Harm‑reduction groups told the Committee on Health they need faster implementation of drug‑checking machines and more support to keep harm‑reduction vending machines stocked; DBH said naloxone distribution and vending machines are part of a larger prevention and treatment strategy.

Harm‑reduction organizations and advocates told the Committee on Health on May 7 that vending machines, drug‑checking and safe‑consumption models can save lives — but that city implementation of key tools has been slower than promised.

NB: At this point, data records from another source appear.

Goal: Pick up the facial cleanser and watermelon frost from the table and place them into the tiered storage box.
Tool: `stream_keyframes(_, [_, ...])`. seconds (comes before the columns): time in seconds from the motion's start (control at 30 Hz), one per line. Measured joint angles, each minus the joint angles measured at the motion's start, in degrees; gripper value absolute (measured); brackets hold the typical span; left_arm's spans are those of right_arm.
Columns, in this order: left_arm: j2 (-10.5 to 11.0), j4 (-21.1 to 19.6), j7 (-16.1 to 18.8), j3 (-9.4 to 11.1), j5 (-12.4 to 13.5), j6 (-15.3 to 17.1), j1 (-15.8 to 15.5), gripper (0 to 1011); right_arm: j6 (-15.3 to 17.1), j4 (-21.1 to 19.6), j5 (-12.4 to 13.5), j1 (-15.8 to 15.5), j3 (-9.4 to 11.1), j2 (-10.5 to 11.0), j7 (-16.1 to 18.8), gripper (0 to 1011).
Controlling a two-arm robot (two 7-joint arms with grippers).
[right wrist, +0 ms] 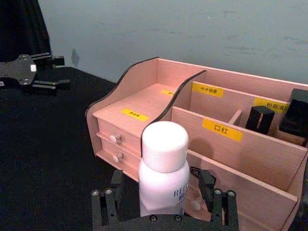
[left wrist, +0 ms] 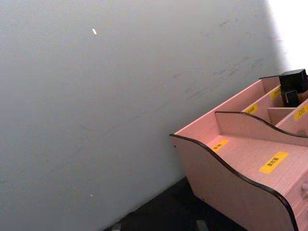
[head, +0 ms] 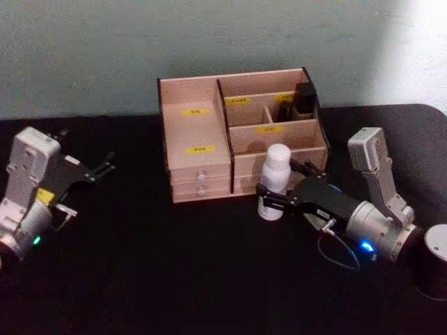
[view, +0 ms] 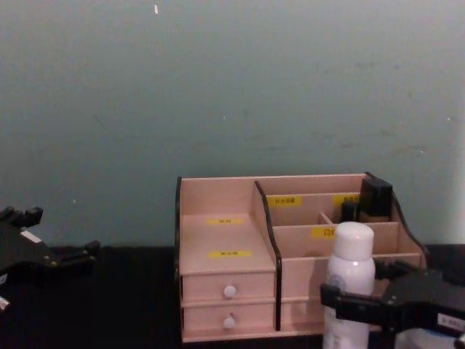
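The right gripper (head: 279,185) straddles the facial cleanser (right wrist: 163,178), its fingers spread wide with a gap on either side. The bottle stands upright on the table (head: 140,265) between them, with the tiered storage box (head: 195,150) just beyond. It looks like smooth, rigid plastic, probably light but tall and tippy, so I'd close on the body below the cap. The left gripper (head: 103,167) sits parked well off, fingers apart.
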Motion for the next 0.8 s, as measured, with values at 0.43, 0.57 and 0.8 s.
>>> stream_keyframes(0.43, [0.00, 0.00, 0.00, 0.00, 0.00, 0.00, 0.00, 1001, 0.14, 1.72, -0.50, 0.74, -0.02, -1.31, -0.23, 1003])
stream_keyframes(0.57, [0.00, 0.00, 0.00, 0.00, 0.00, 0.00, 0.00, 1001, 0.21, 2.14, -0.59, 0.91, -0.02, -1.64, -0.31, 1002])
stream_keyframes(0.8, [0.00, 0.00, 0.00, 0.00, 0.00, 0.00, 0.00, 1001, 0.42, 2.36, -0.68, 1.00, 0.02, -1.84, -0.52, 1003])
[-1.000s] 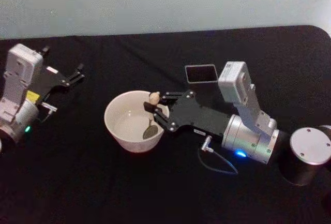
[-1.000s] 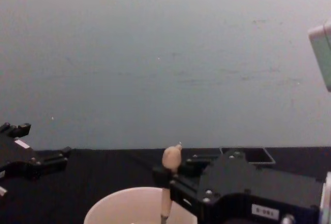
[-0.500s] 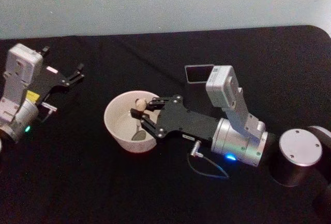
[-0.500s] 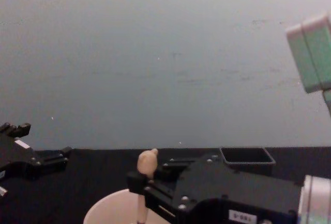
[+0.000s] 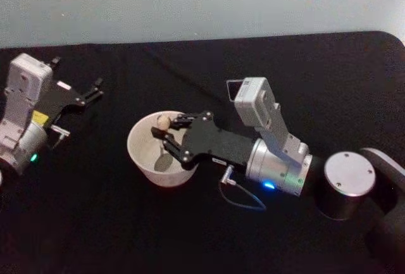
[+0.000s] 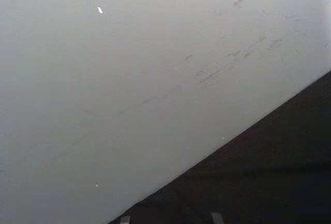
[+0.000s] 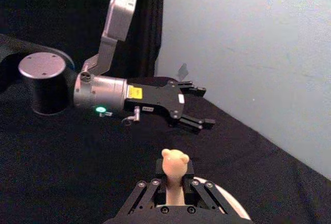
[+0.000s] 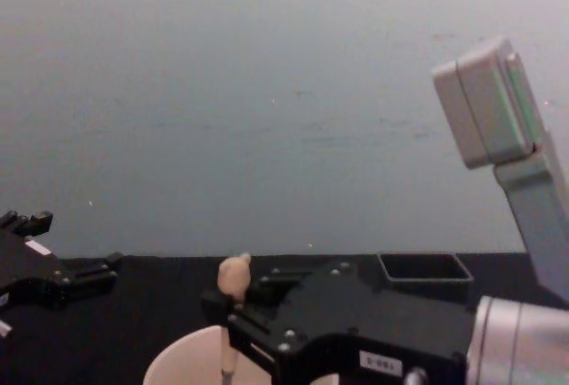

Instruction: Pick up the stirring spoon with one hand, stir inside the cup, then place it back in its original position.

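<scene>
While the right gripper [image 5: 168, 135] reaches in from the right side of the head view, its black body lies across the right rim of the cup [image 5: 140, 163]. Its fingers are clenched on the spoon [image 5: 164, 121], gripping the thin stick just under the small bear-head knob.

The cup is wide, round and pale, and sits a little left of centre in the head view on the black table [image 5: 95, 223]. The spoon stands close to upright inside it. The knob shows above the rim, towards the upper part of the cup in that view, and the stick runs down into the cup. The spoon's lower end cannot be made out.

In the chest view the knob rises just left of centre at the bottom of the frame, with the black fingers directly to its right.

A dark square box [image 8: 425, 267] stands behind the right gripper, lower right in the chest view, apart from the cup.

At the upper left of the head view the left gripper [image 5: 96, 90] rests low over the table with its fingers spread, well apart from the cup. A plain pale wall [image 5: 190, 2] runs behind the table.
</scene>
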You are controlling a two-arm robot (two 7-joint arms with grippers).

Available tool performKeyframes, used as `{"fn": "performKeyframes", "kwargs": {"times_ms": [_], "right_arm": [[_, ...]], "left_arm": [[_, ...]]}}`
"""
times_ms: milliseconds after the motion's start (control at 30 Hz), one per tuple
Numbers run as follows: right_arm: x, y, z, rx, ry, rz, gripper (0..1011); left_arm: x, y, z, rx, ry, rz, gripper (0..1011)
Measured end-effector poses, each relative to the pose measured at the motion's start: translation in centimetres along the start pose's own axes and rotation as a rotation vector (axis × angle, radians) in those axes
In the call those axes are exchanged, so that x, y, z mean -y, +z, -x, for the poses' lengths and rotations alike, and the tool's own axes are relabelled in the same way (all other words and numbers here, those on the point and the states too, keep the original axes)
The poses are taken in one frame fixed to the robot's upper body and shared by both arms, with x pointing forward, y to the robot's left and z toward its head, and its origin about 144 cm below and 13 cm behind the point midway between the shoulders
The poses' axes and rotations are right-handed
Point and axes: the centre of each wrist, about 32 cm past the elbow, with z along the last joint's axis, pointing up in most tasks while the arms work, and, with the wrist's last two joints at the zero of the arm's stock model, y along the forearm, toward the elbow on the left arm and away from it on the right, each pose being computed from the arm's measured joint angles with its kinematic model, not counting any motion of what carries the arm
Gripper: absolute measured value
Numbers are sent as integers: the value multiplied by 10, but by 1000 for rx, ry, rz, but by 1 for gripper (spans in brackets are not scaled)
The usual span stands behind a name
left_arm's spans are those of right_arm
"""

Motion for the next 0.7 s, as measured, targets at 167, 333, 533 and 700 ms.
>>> {"fn": "performKeyframes", "kwargs": {"times_ms": [167,333,533,700], "right_arm": [[-2,1,-4,3,-14,-8,174],[-1,2,-8,4,-32,-10,174],[2,1,-12,1,-53,-7,174],[7,0,-14,-3,-65,1,174]], "left_arm": [[0,0,0,0,0,0,1001],[0,0,0,0,0,0,1001],[0,0,0,0,0,0,1001],[0,0,0,0,0,0,1001]]}}
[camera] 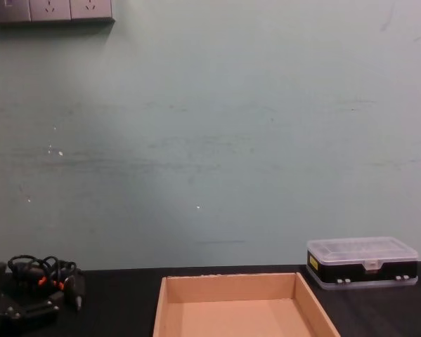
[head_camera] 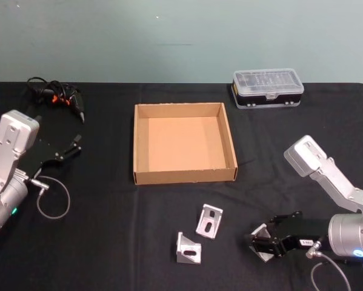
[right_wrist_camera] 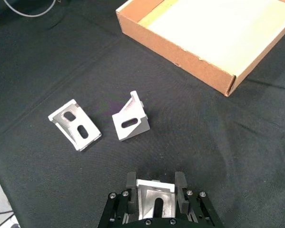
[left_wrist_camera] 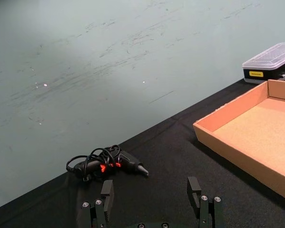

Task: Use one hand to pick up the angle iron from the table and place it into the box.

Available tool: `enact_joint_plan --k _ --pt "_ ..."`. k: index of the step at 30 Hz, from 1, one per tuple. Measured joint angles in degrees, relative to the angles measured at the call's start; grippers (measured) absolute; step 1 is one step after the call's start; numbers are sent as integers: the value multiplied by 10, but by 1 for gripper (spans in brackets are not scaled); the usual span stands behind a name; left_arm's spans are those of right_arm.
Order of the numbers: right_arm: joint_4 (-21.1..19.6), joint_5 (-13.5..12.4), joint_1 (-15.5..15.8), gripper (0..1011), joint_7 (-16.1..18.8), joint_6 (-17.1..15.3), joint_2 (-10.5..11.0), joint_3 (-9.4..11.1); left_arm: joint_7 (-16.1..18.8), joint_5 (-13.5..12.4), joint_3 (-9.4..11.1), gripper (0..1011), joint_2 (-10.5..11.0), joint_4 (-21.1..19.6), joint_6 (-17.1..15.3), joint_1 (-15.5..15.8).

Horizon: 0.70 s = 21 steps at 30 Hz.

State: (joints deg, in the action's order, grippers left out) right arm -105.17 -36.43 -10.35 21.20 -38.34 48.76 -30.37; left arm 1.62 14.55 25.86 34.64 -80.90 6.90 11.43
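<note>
The angle iron [right_wrist_camera: 154, 203] I'm after sits between the fingers of my right gripper [right_wrist_camera: 155, 182], low over the table [head_camera: 108, 242]. The fingers look pressed against its two side edges, pinching it. I cannot tell whether it has cleared the table. Two more angle irons [head_camera: 209, 220] [head_camera: 188, 248] lie just beside it at my 9 o'clock. The cardboard box [head_camera: 184, 176] stands open at 11 o'clock, apart from them. My left gripper [head_camera: 71, 150] waits spread wide, well off at the box's 9 o'clock. I judge the hold thin: gripped on narrow metal edges, the piece could pivot or slip as I lift. Carried too low, it could catch the box's near wall.
</note>
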Motion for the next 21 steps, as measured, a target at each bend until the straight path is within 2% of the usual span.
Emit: enact_joint_plan --k 11,21 --pt "-2 9 5 488 5 2 -2 6 0 0 0 1011 0 0 0 0" --pt "-46 9 20 488 -14 23 1 42 0 0 0 1011 0 0 0 0"
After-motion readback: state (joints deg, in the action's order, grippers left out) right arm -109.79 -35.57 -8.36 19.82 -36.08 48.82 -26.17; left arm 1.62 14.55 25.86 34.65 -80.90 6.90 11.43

Cindy Clay, executive director of HIPS, told the committee HIPS operates harm‑reduction vending machines that have dispensed tens of thousands of prevention items but that the machines are running empty frequently. "The machines...are so popular that they're being emptied," she said, and added that nonprofit partners do not have sufficient staff or operating funds to restock and maintain the machines at current usage rates.

Clay and other witnesses also urged rapid implementation of Fourier transform infrared (FTIR) and other drug‑checking devices to give community groups real‑time data on dangerous batches. "FTR drug checking machine implementation" has been in budgets for more than a year, Clay said, and community groups are ready to operate programs that would allow users and outreach teams to know what is in a sample before use.

Queen Adesawi, a community advocate with Reframe Health and Justice, urged the city to consider overdose prevention centers — supervised consumption sites that operate in other nations and in one New York City program — saying such centers reduce public drug use, collect hazardous waste and intervene early in overdoses. "There has not been a single recorded fatal overdose at OnPoint or any facility that operates safe consumption in the several other countries that operate them ever," she said, citing experience from OnPoint NYC.

City officials defended the existing harm‑reduction work and noted recent scale‑ups. Department of Behavioral Health Director Barbara J. Bazaron said the administration has distributed more than 367,000 naloxone kits since Live Long DC began and placed vending machines in strategic locations, with plans to add more machines this year. Bazaron said the vending machines were deployed based on data and that the administration will add six more by the end of the fiscal year.

Why this matters: drug‑checking and supervised consumption are controversial in some political and legal contexts but are proven in other jurisdictions to reduce fatal overdoses and public health harms. The advocates at the roundtable asked DBH and other city agencies to accelerate implementation of tools — including FTIR testing and expanded vending machine support — and to resolve administrative or regulatory barriers that delay community use of advanced testing.

Ending: DBH said it will continue to expand vending machines and that city partners are discussing how to accelerate drug‑checking pilot programs. Advocates said they are ready to operate testing and outreach if city agencies finalize legal and regulatory steps and provide modest additional operating funds.